Source material |

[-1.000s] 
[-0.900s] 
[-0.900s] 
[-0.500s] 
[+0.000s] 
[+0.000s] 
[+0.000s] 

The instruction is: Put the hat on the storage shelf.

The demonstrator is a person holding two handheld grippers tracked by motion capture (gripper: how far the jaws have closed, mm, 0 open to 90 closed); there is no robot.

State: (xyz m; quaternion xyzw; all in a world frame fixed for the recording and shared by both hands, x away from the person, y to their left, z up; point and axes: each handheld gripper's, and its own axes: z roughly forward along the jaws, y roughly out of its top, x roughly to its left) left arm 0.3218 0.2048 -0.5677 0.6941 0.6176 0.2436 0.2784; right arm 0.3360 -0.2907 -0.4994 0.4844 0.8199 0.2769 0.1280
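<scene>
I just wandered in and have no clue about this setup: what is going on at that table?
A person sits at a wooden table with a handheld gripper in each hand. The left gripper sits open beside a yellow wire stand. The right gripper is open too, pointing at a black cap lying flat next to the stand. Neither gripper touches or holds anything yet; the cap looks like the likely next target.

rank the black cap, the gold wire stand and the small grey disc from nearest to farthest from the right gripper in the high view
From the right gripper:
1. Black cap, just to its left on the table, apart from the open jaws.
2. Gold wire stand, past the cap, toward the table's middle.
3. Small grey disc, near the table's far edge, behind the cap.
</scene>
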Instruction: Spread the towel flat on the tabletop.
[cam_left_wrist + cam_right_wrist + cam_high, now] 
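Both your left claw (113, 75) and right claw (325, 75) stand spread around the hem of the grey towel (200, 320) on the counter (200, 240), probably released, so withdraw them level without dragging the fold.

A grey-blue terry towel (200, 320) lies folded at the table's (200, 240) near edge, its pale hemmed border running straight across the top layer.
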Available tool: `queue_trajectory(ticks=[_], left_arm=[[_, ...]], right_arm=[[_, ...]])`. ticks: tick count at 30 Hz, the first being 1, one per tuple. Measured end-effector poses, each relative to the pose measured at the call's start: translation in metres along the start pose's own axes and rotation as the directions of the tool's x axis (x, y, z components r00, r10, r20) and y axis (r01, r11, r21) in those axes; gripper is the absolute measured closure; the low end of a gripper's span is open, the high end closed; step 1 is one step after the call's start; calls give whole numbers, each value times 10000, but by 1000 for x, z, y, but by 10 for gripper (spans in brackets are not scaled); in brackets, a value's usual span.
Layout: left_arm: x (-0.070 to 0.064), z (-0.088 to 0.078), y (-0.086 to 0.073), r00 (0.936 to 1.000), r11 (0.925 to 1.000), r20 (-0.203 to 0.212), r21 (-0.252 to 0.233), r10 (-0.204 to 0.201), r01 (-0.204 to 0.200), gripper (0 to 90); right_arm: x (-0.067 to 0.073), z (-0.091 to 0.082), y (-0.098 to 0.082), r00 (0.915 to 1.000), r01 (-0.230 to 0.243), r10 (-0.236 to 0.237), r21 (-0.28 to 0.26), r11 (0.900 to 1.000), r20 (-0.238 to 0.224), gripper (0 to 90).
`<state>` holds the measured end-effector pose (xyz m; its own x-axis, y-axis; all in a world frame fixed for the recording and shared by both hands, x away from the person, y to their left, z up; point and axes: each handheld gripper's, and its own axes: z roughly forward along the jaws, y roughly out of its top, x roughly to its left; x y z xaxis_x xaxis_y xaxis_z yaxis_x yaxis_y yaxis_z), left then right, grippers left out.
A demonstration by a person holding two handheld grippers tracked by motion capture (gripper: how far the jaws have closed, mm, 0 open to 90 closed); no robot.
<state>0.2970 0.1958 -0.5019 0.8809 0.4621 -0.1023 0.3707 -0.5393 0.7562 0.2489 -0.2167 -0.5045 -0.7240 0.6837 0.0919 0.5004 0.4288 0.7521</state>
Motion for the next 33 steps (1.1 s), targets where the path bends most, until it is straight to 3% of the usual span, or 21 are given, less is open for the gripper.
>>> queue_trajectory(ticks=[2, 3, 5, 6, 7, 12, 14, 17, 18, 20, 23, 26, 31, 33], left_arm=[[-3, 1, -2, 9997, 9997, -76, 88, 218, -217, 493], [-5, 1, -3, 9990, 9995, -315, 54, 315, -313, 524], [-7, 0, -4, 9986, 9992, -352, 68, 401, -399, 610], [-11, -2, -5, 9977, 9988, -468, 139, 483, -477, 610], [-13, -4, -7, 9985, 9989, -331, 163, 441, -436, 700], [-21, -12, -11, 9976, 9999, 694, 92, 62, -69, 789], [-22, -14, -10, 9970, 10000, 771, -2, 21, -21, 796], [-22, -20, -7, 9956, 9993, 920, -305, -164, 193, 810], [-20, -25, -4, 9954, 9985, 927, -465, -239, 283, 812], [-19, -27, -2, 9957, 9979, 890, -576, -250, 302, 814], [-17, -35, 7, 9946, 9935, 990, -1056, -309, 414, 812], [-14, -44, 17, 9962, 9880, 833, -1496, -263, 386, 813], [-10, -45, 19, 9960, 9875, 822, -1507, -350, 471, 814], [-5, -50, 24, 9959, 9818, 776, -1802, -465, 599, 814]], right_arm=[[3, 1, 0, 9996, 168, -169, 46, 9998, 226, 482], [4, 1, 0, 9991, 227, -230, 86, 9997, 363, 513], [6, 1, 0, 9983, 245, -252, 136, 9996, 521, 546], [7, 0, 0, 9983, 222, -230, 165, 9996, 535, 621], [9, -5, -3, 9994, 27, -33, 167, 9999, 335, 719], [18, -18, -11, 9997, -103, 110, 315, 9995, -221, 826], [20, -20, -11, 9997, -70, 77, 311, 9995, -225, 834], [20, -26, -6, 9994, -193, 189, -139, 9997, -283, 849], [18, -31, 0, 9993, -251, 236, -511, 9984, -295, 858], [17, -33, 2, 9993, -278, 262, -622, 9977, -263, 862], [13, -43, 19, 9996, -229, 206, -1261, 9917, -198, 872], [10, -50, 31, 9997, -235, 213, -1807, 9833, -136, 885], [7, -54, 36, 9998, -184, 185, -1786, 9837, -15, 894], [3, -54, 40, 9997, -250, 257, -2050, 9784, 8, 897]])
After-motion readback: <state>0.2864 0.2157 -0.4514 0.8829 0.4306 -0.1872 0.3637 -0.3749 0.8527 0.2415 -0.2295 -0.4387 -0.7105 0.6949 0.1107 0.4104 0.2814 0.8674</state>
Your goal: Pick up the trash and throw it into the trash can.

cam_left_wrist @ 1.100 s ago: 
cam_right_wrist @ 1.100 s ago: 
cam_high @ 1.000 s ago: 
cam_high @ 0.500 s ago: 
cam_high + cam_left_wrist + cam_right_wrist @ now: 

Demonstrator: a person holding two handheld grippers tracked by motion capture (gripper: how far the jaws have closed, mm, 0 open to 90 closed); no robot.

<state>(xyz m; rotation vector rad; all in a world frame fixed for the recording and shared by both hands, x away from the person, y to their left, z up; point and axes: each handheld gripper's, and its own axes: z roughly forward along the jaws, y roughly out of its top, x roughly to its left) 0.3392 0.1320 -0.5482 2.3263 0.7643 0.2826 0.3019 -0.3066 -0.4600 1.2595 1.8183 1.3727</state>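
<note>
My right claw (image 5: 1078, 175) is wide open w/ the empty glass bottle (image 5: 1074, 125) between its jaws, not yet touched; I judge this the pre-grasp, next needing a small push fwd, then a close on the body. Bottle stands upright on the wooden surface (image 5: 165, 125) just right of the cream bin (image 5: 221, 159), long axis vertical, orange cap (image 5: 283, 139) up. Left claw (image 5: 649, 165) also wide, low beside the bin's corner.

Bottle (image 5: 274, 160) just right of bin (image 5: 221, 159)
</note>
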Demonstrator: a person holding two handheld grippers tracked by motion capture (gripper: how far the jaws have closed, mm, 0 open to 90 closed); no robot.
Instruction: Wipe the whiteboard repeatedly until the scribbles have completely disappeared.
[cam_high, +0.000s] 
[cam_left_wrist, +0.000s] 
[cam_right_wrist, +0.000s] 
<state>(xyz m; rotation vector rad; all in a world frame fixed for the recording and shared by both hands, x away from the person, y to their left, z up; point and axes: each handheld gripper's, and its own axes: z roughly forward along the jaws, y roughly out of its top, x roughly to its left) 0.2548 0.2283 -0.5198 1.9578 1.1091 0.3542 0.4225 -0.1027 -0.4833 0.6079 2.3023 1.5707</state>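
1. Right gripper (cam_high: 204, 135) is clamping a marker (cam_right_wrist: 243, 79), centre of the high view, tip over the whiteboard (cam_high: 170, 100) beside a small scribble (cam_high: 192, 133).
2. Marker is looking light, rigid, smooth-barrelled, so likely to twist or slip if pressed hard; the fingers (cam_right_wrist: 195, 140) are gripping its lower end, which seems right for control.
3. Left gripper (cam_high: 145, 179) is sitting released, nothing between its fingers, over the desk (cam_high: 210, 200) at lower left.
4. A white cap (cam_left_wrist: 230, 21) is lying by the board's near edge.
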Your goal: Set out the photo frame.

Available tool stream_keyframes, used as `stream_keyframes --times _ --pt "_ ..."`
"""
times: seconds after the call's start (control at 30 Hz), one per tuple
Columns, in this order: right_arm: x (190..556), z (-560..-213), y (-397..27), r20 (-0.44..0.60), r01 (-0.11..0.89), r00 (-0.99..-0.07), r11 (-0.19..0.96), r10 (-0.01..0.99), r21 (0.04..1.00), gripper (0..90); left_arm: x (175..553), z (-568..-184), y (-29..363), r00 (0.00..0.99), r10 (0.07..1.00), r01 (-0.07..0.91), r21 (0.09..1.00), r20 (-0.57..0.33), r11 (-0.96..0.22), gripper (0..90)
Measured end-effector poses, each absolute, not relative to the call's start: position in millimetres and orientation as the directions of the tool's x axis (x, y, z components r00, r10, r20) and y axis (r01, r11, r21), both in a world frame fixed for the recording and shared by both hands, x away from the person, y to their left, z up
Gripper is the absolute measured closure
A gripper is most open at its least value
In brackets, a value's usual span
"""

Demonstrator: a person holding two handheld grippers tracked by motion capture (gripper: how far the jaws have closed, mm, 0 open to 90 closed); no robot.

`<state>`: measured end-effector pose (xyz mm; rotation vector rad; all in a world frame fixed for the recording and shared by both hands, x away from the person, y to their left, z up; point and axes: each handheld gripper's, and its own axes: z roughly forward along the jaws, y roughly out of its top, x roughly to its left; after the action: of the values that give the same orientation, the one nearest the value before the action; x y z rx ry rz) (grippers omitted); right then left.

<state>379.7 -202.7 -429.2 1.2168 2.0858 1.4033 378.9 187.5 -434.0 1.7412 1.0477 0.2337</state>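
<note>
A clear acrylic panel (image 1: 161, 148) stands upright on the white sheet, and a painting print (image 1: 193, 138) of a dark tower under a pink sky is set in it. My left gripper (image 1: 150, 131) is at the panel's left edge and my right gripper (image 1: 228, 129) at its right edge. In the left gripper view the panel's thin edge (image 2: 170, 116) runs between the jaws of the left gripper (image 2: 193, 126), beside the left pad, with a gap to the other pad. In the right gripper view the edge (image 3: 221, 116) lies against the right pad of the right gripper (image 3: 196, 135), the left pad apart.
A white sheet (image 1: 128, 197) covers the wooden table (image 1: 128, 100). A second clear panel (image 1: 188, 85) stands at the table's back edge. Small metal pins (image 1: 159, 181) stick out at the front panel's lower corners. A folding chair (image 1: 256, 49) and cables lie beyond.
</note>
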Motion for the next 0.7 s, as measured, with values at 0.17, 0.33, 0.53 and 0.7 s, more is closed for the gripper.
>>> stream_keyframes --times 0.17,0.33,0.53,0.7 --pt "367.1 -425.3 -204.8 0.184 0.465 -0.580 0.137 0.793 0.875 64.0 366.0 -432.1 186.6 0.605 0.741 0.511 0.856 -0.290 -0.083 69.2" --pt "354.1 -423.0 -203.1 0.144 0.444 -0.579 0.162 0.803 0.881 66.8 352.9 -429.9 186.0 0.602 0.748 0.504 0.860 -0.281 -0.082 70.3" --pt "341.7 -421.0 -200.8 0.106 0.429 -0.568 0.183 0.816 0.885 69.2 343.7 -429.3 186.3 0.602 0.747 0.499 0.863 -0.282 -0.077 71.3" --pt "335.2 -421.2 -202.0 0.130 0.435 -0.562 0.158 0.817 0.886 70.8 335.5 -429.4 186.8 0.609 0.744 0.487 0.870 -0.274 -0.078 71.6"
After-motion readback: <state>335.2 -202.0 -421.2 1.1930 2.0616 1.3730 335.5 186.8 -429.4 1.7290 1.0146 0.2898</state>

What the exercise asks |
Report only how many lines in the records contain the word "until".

Output for this exercise |
2